The above statements are intended to describe the nature of work performed by those in this job and are not an exhaustive list of all duties. Nothing in this job description restricts managements right to assign or reassign duties and responsibilities to this job at any time which reflects management’s assignment of essential functions.
MINIMUM EDUCATION, EXPERIENCE, SKILLS
• B.S. in Science or Engineering with a minimum of 7 years of equivalent job experience.
• Strong leadership skills; high level of personal/departmental accountability and responsibility.
• Strong understanding of process design principles.
• Experience with drug product manufacturing processes development, process scale-up and optimization.
• Ability to perform well under tight timelines and excellent decision-making quality under pressure is desired.
• Ability to manage multiple priorities and tasks in a dynamic environment.
• Excellent written and communication skills
• Data evaluation and interpretation, including statistics and process controls.
• Experience and knowledge of sterile processing principles (aseptic or isolator technology).
• Ability to exercise judgment to determine appropriate corrective actions.
• Ability to exercise judgment for defined practices and policies in selecting methods and techniques for obtaining solutions.
• Ability to work in a team environment with multiple departments and experience/educational levels.
• Proficient knowledge of CGMP.
• Coordinate multiple tasks simultaneously.
• Regulatory background in pharmaceutical development/research is a plus.
Per CDC guidelines, Emergent strongly recommends that all employees working on site are vaccinated to help ensure their safety, as well as the safety of fellow employees.

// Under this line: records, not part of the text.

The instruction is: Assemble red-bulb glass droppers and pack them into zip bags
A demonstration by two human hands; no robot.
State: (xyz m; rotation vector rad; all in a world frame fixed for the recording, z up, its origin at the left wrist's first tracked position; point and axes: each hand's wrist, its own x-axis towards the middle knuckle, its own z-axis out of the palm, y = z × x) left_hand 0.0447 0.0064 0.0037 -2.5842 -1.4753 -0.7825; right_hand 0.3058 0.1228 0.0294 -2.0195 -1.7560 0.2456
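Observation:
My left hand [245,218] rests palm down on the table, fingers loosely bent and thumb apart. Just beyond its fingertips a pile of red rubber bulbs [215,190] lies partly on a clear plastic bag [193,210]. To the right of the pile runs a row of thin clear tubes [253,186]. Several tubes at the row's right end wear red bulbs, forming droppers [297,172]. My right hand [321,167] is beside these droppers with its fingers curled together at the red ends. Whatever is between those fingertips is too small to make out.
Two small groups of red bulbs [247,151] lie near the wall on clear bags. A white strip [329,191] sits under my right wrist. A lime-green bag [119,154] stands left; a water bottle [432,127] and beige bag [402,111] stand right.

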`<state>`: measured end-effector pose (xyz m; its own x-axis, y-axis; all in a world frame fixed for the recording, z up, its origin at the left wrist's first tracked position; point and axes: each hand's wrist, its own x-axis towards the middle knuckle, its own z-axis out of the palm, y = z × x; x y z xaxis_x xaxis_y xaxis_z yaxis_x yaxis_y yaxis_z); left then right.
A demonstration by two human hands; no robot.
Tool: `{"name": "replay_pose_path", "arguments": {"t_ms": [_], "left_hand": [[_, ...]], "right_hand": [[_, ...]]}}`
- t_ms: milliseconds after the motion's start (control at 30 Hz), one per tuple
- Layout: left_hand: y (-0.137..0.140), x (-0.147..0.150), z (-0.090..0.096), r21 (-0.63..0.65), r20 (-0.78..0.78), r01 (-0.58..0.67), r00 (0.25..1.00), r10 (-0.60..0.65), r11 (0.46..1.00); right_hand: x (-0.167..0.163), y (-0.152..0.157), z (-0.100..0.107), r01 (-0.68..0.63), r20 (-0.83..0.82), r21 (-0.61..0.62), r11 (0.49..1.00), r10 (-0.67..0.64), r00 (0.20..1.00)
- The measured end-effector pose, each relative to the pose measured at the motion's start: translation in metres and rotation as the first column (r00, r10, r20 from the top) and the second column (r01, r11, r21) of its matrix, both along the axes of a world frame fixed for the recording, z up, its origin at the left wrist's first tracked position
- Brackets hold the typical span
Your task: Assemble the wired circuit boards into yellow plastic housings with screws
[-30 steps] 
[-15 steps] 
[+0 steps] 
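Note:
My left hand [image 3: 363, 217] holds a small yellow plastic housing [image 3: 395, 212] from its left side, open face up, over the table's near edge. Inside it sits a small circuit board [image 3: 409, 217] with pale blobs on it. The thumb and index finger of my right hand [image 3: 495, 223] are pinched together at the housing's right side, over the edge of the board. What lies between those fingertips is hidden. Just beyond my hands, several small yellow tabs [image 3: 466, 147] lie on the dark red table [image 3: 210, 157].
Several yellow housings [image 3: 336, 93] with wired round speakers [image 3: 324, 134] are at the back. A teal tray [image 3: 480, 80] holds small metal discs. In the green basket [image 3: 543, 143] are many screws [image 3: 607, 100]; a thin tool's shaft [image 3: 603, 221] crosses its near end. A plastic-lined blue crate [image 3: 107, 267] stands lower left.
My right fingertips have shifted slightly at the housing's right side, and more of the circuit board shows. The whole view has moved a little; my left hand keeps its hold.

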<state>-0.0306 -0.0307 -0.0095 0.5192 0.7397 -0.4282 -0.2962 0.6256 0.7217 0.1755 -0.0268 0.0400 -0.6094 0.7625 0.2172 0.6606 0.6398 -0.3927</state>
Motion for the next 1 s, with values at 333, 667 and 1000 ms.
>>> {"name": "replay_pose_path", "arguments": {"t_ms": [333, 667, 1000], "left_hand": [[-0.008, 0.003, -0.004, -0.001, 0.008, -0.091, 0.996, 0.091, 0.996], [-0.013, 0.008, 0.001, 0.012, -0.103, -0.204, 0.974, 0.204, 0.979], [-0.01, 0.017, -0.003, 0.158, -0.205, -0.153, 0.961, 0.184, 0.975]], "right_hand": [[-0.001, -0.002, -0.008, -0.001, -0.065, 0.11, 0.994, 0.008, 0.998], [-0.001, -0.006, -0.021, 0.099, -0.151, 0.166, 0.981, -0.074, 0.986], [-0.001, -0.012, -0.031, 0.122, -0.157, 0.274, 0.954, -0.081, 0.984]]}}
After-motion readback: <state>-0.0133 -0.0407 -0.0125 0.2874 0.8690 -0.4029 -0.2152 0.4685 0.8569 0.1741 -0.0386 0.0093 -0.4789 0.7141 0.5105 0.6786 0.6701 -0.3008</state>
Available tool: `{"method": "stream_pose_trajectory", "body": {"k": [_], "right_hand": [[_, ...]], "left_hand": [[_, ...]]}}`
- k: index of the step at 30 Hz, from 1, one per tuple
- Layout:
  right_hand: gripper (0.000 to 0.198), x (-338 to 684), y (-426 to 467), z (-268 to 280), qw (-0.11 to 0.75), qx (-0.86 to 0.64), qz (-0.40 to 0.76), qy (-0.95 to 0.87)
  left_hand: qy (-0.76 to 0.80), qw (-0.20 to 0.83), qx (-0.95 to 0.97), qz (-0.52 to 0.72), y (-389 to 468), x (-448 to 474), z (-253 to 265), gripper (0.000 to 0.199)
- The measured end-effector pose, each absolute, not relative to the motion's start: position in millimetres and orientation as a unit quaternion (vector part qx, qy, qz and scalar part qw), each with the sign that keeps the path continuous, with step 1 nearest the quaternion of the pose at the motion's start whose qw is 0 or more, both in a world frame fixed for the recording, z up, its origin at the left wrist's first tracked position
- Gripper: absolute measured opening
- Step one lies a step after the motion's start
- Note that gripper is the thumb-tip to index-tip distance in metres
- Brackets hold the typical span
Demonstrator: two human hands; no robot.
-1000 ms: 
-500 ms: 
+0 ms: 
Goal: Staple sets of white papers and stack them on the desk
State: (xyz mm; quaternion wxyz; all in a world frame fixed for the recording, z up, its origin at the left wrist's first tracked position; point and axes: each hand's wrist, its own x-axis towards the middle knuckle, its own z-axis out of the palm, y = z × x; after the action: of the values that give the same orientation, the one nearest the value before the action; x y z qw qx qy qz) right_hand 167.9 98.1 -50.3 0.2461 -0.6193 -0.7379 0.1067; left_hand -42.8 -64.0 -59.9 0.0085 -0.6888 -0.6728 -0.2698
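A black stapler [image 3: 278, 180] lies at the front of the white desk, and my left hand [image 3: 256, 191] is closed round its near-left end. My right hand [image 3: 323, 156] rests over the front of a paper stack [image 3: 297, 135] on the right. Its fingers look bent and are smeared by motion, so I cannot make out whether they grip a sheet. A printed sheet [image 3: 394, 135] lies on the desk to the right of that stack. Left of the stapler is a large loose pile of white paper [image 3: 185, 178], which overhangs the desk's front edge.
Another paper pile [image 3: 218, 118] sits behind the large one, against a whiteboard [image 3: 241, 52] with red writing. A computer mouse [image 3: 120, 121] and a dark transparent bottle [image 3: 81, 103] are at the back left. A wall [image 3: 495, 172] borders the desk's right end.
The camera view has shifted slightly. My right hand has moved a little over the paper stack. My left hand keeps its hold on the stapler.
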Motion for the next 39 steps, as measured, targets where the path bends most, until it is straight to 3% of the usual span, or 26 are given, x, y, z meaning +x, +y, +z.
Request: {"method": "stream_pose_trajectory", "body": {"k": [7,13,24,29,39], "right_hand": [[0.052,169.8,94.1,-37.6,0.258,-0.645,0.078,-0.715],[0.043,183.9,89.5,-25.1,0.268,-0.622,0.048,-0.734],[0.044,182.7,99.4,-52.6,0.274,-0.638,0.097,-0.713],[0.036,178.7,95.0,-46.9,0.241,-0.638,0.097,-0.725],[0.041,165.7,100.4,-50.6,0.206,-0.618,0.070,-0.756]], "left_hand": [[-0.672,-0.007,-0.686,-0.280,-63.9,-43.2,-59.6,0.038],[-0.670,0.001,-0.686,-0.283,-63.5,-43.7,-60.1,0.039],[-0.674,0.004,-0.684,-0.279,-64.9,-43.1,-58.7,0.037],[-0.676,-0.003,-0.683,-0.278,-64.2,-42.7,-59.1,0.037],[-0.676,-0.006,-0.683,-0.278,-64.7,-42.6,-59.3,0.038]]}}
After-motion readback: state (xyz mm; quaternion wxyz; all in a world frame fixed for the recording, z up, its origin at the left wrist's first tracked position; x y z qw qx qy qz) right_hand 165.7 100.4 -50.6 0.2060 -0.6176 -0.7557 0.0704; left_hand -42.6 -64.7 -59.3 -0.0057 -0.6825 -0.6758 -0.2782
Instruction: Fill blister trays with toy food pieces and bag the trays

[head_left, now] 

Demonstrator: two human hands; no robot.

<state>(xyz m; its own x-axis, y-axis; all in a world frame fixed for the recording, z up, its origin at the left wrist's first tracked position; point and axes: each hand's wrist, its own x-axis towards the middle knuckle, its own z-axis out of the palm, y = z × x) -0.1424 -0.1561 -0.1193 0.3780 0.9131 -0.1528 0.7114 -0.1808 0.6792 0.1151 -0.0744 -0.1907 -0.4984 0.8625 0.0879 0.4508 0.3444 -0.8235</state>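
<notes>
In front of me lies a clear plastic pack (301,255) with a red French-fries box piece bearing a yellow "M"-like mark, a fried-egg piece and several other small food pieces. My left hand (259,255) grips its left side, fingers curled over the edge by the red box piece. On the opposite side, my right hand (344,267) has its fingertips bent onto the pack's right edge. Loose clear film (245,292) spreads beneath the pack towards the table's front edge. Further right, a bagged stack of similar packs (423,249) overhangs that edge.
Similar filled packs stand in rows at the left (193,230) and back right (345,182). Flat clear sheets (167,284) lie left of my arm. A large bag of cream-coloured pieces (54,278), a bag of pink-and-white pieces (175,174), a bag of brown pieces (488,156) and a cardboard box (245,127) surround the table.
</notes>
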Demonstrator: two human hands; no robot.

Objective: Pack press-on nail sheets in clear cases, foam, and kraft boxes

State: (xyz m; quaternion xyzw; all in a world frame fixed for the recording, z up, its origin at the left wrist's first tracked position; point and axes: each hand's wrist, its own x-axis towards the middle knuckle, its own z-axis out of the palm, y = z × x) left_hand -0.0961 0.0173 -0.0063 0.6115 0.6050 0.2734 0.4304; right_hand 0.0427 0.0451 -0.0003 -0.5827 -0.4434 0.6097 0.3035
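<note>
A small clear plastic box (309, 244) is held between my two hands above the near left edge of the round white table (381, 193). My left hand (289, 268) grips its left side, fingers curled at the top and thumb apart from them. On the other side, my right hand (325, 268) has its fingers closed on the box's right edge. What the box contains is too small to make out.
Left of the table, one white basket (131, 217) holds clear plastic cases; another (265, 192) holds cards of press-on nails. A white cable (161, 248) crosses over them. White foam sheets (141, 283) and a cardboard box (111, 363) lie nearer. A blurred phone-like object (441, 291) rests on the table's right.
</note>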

This includes the use of good judgment when determining when the CDC guidelines advise that you stay home when ill.
There are physical/mental demands and work environment characteristics that must be met by an individual to successfully perform the essential functions of the job. This information is available upon request from the candidate.
Reasonable accommodations may be made to enable individuals with disabilities to perform all essential functions.
Emergent BioSolutions is an Equal Opportunity/Affirmative Action Employer and values the diversity of our workforce. Emergent does not discriminate on the basis of race, color, creed, religion, sex or gender (including pregnancy, childbirth, and related medical conditions), gender identity or gender expression (including transgender status), sexual orientation, age, national origin, ancestry, citizenship status, marital status, physical or mental disability, military service or veteran status, genetic information or any other characteristics protected by applicable federal, state or local law.
Emergent BioSolutions does not accept non-solicited resumes or candidate submittals from search/recruiting agencies not already on Emergent BioSolutions’ approved agency list. Unsolicited resumes or candidate information submitted to Emergent BioSolutions by search/recruiting agencies not already on Emergent BioSolutions’ approved agency list shall become the property of Emergent BioSolutions and if the candidate is subsequently hired by Emergent BioSolutions, Emergent BioSolutions shall not owe any fee to the submitting agency.